I suppose it was inevitable that Kenya would end up with such a toxic imperial presidency. The late Nobel Prize winning Trinidadian author, VS Naipaul wrote that “the commonest political ambition is to evict and supplant” those already in power. And so it proved to be in Kenya at the dawn of Independence.

Did we have the image of Queen Elizabeth on our currency before Independence? Well, then of course we had to have the image of our new president on all our currency. Had various institutions been named after members of the British royal family? Well, we then had to have Kenyatta National Hospital; Kenyatta University and Jomo Kenyatta International Airport, not to mention Kenyatta primary and Kenyatta secondary schools all over the country, and Kenyatta Avenues in every major town.

Throughout recorded history, it has always been the case that having one man placed so firmly at the centre of a nation’s affairs is but a recipe for dictatorship – even if it be a heroic figure like Jomo Kenyatta who had struggled for decades in the cause of Kenya’s independence and suffered greatly at the hands of the colonial establishment.

No matter how noble that man may be, he will be swiftly surrounded by courtiers whose only objective is to flatter the president as a means of obtaining some lucrative favour from His Excellency.

In any event, the progress of a nation depends more on the creation of strong institutions – ideally independent or quasi-independent institutions – which can guarantee that the country will be governed by laws, rather than the arbitrary whims of men.

But that was never the case in Kenya: We learned very early after Independence the virtues of clientelism and that the path to obtaining any benefits from the state lay in “leading a delegation to pledge loyalty to the president” and thereafter more or less kneeling before the imperial president to beg for this favour or that.

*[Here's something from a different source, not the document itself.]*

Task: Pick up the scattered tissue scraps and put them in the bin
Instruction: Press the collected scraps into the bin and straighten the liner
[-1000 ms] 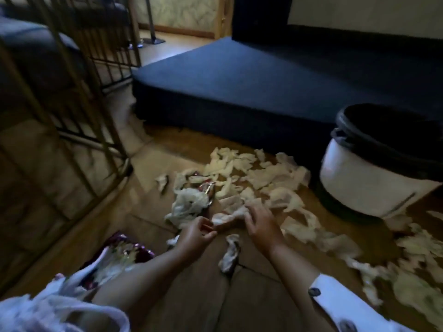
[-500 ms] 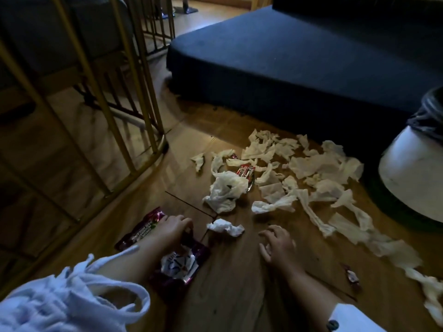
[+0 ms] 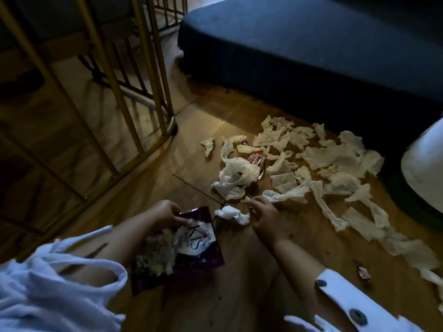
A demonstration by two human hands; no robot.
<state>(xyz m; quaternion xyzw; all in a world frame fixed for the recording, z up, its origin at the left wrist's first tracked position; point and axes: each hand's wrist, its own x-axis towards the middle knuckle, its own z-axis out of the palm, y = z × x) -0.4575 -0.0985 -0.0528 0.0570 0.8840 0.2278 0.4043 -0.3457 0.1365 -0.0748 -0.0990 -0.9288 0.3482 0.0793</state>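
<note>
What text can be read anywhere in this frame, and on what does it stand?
"KIS": on the white panel of the purple packet held by the left hand; the smaller print under it is too blurred to read.
Red wrapper among the scraps: it has print, too blurred to read.
Small wrapper on the floor: too small to read.
</note>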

Thus we find that there are Kenyan intellectuals who cannot be persuaded to spare a generous word for either Jomo Kenyatta or his successor, our retired President Daniel Moi. They write of both men as betrayers of the expectations of ordinary Kenyans: Traitors who when in power, were obsessed with “primitive accumulation” and were profoundly indifferent to the widespread destitution within our borders.

I think a case can be made that both men were – in fact – victims of a highly toxic political system which gave them powers that would have corrupted just about any man. Powers that any politician who had once tasted them would thereafter ruthlessly fight to retain.

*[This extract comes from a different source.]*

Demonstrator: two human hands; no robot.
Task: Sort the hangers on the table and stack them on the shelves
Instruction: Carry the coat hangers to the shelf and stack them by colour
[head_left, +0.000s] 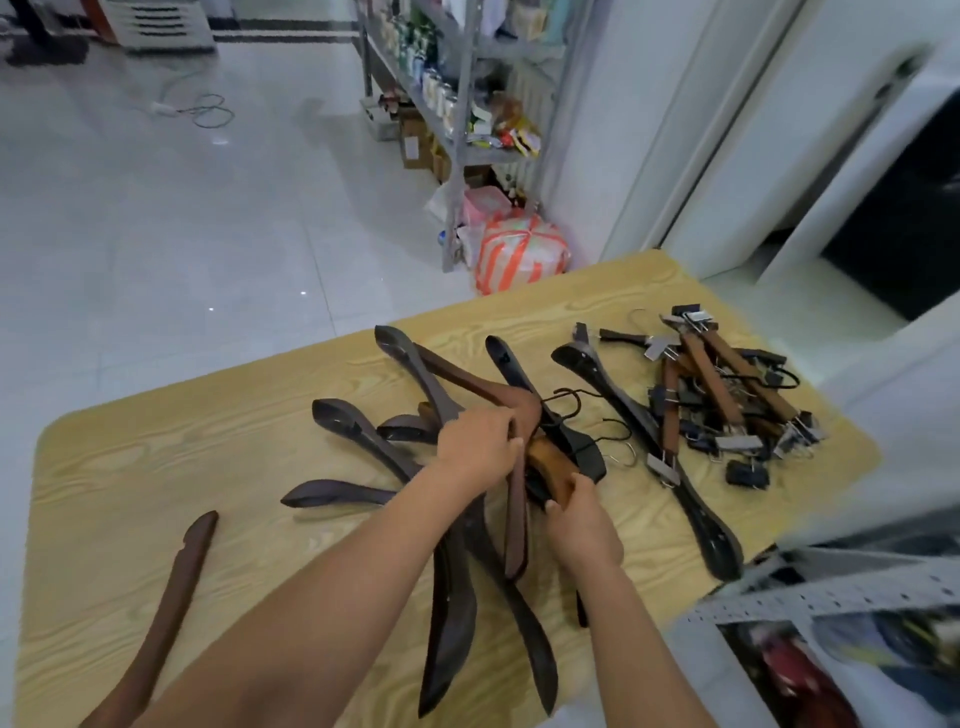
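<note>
Hangers (452, 613) are heaped at the middle of the table (130, 467), dark wooden ones fanned out. The neck of a red-brown hanger (517, 519) is gripped by the left hand (478, 441); a lighter hanger (550, 462) just beside it is clasped by the right hand (579, 525). Clip hangers (727, 395) are piled near the right edge. One brown hanger (176, 582) lies apart at the left. Shelves (460, 156) are seen beyond the table.
</note>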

And this is the imperial presidential system that Uhuru and Raila are now out to detoxify.

Moi, for example, when he ascended to the presidency as Jomo Kenyatta’s long-serving Vice- President, was famous for his modesty and restraint.

He left the presidency 24 years later widely reviled as the living definition of the “African Big Man Syndrome”; generally believed to be the richest man in all of East Africa; and with corruption scandals, assassinations and political detentions marking his final decade.